Directions for this task
Looking at the records below, please work out how many lines contain the word "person" and give the number alone.

====== Records shown

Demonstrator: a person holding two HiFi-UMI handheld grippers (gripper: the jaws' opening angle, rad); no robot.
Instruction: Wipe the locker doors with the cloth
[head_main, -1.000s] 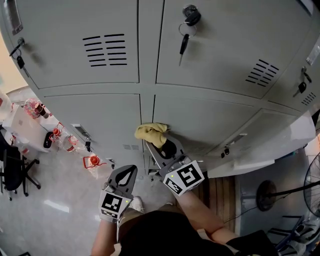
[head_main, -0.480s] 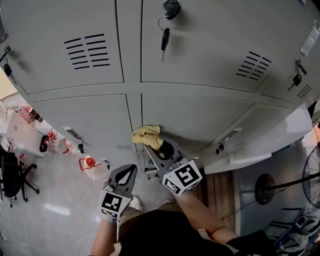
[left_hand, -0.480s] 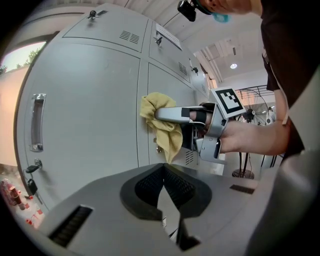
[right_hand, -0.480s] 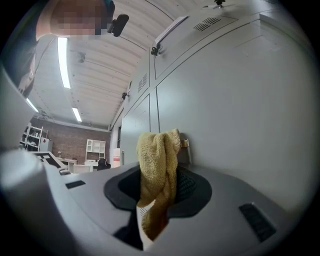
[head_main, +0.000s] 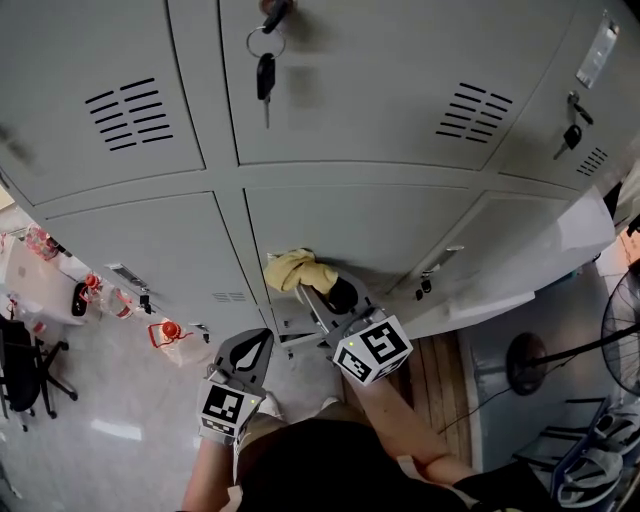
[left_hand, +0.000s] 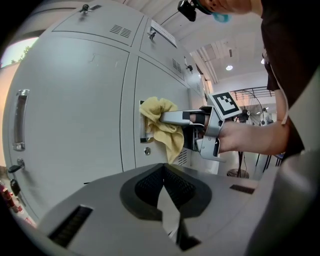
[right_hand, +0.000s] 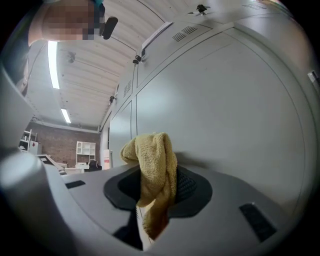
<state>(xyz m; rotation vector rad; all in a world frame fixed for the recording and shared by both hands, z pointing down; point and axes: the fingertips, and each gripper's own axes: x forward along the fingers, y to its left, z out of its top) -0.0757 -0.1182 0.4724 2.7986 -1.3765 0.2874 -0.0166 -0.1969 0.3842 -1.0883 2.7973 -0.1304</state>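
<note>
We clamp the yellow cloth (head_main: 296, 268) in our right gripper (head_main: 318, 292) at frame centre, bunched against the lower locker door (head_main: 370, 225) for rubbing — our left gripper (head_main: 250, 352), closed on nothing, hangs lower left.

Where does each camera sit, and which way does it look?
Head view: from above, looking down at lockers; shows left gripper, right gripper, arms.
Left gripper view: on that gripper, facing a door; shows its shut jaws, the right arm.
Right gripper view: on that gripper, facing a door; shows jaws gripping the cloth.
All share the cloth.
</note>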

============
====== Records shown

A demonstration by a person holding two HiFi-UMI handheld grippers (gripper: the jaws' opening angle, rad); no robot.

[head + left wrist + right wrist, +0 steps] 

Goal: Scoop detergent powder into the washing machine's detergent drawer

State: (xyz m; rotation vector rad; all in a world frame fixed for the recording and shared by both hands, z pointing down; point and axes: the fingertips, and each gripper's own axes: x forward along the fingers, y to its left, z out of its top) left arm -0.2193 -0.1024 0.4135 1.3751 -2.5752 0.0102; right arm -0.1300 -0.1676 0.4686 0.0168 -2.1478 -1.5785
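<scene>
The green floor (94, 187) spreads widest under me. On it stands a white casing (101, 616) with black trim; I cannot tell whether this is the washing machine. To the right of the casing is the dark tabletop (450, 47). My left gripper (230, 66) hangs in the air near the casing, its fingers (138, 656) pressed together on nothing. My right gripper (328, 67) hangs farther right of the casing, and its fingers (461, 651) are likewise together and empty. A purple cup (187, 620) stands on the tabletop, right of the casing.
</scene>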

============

Written response
2